Austin, Tex., gained its reputation as one of America's musical capitals mostly because of the progressive country scene that flourished there in the early '70s. While the "outlaw country" phenomenon has long since waned, Austin continues to foster a diverse and dynamic music culture--one with strong connections to regional traditions of rockabilly, blues, country and Mexican music and one in tune with the most outlandish reaches of punk and New Wave. With an ethnically diverse indigenous population, 50,000 college students and a reputation as the Texas stronghold of all things hip and even radical, Austin remains a magnet for musical misfits and hopefuls of all sorts. For example, Texans like Joe Ely, Doug Sahm and Joe Carrasco have all made Austin the home of their western rock 'n' roll fusions.
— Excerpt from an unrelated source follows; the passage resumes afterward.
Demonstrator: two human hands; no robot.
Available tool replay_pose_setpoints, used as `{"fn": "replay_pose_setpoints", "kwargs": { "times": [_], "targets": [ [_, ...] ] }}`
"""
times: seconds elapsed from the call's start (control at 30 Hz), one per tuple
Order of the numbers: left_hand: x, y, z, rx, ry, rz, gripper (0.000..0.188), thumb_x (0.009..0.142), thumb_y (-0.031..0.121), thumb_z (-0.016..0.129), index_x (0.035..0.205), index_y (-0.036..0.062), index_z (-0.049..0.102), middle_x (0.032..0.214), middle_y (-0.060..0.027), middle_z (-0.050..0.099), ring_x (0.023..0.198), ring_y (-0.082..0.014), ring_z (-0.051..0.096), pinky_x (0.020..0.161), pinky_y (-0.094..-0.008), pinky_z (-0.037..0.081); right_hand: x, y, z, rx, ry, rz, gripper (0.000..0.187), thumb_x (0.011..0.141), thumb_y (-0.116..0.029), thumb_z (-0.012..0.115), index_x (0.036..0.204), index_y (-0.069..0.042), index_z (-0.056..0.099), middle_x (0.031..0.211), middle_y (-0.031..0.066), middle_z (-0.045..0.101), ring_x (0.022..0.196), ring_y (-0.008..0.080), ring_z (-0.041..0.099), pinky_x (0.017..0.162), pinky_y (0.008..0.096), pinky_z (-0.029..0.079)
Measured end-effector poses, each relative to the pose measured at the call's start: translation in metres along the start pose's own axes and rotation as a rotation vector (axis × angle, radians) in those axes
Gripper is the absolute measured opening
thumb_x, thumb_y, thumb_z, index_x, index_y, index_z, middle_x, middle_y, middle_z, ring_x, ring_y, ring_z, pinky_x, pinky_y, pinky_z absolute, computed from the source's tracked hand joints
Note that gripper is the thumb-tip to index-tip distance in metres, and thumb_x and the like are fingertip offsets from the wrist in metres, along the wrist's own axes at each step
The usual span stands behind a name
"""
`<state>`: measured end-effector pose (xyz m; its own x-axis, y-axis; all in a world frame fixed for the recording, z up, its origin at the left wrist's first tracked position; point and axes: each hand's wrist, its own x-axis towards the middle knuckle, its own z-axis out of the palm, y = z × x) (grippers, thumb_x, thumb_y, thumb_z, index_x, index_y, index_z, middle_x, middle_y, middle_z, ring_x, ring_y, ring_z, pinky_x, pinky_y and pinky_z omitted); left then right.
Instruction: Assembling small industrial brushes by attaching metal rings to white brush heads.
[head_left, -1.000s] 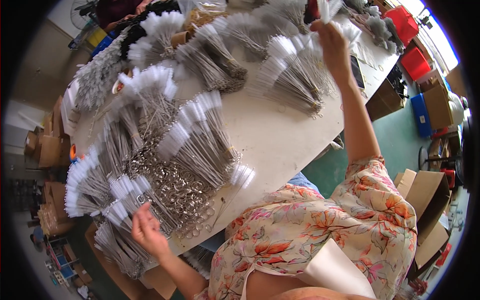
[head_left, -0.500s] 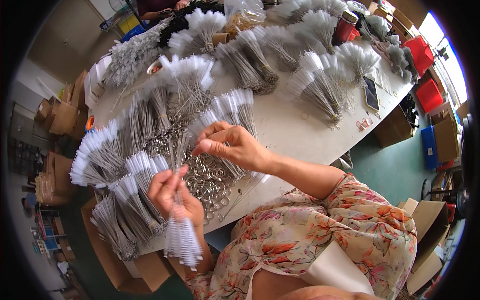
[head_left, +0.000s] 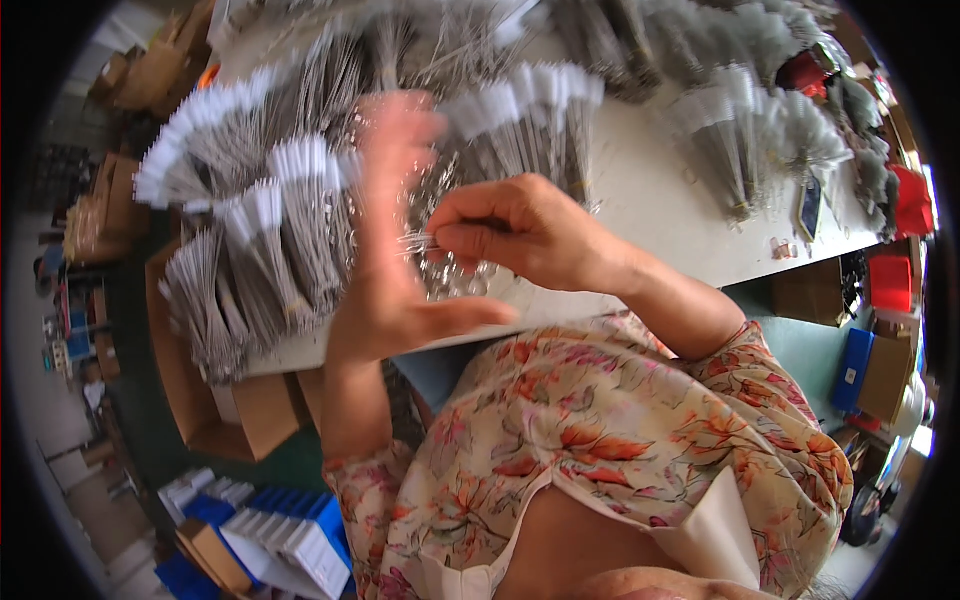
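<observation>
From my remote feed, the left hand [head_left: 385, 275] has opened, its blurred fingers spread wide. The right hand [head_left: 525, 235] now pinches thin metal brush stems [head_left: 417, 243] near the loose rings [head_left: 470, 280], apparently carrying them alone.

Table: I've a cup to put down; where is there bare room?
The table is bare between the middle brushes, right brushes and right hand. The left side is crowded with left brushes and rings.

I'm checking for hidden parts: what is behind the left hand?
Past the left hand, white-bristled wire brushes show at left and metal rings at right. Whatever lies directly behind it is covered.
</observation>
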<state>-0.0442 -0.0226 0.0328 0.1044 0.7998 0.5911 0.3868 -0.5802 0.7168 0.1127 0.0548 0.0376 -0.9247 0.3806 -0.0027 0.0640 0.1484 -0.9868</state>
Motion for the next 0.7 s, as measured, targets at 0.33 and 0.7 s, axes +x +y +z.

Within Austin's flourishing blues scene, which includes sultry songstress Lou Ann Barton and guitar flash Stevie Vaughn, the undisputed kingpins are the Fabulous Thunderbirds. In fact, the Thunderbirds' sure and sweaty feel for the work of the black masters has made them possibly the best white blues band in the world. The group's fourth album, "T-Bird Rhythm" (Chrysalis CHR1395), renders this group more than ever a good-time party band--one whose livelihood is earned by staying on the hard-rocking, "up" side of the blues. Granted a tastefully straightforward, live sound by producer Nick Lowe, "T-Bird Rhythm" finds the band flawlessly locking into a range of classic Texas, Louisiana and Chicago blues, all imbued with the steamy, beer-hall charm that is the Thunderbirds' forte.

As authentic and invigorating as the Thunderbirds are, they are still tied to playing and writing in well-known and easily recognizable blues traditions without attempting to revise or expand them in the least. None of lead singer Kim Wilson's three originals sound like more than rewrites of well-worn blues riffs. But the band is just fine when it chooses a juicy cover and lets its rhythm section roll and strut its instrumental prowess, namely Wilson's soulful harp and Jimmy Vaughn's intense yet languid guitar work. The band propulsively pumps its way through Rocket Morgan's swamp rocker, "You're Humbuggin' Me," with Wilson conjuring up both Slim Harpo and Little Walter on harp. Best of all is "The Monkey," a hypnotic blues with a weird voodoo rap in which a monkey divorces himself from all connections with the human race.

In addition to a lively blues scene, Austin has its share of rockabilly-rooted bands. The Thunderbirds are currently producing Little Charlie Sexton, a 14-year-old rockabilly guitar whiz who is the latest in a long line of Texas guitar prote'ge's. The most primal and unrefined of Austin's rock 'n' roll bands are the Leroi Brothers, represented by their excellent, if rawly produced, four-song EP, "Moon Twist" (available from Amazing Records, P.O. Box 26265, Fort Worth, Tex. 76116). Led by ex-Thunderbird drummer Mike Buck's percussive madness, "Moon Twist" provides a loose and uncalculated synthesis of rockabilly, garage rock and other rhythmically compulsive styles. Lead singer Steve Doerr's two originals--"Check This Action," a frat-house rabble-rouser, and "Chicken and Honey," an erotically insinuating rocker with upside-down Cajun rhythms--reveal a band that has refreshingly adopted a somewhat deranged hedonism as its musical goal.

Perhaps the most exciting act out of Austin right now is Rank and File, which adopted Austin as home in hopes it would prove receptive to its unique country-rock fusion. With only the sincere, but misguided traditionalism of Elvis Costello's "Almost Blue" and the insincere modernism of Rubber Rodeo's western cabaret as evidence, the idea of a creative rapprochement between the new rock 'n' roll and country music has seemed as artistically viable as a Kenny Rogers-John Lydon duet. Not only does Rank and File turn the trick on its impressive debut, "Sundown" (Slash SR114), but its synthesis sounds wonderfully organic, less like a good idea than a natural evolution.

The nine original songs on "Sundown" are all impressive rock 'n' roll constructions loaded with high energy, sarcastic reflection and populist sentiment. The music is full of stylistic reverberations that echo the hard-thumping rhythms of Johnny Cash, the sweeping guitar flourishes of Buddy Holly and the mountain harmonies of the Everly Brothers. Tony Kinman has a marvelously evocative baritone that adds a feeling of western mythos to songs like "Coyote," a haunting saga of illegal aliens, and "The Conductor Wore Black," a spectral tale of a train headed for nowhere. Chip Kinman's nasal tenor is applied to the band's more sardonic songs, such as the cheerful "Glad I'm Not in Love" and the bouncy "I Don't Go Out Much Anymore." Throughout there is a feeling of exuberance and discovery in Rank and File's country rock, not unlike finding some old dollar bills crushed in the back pocket of your jeans.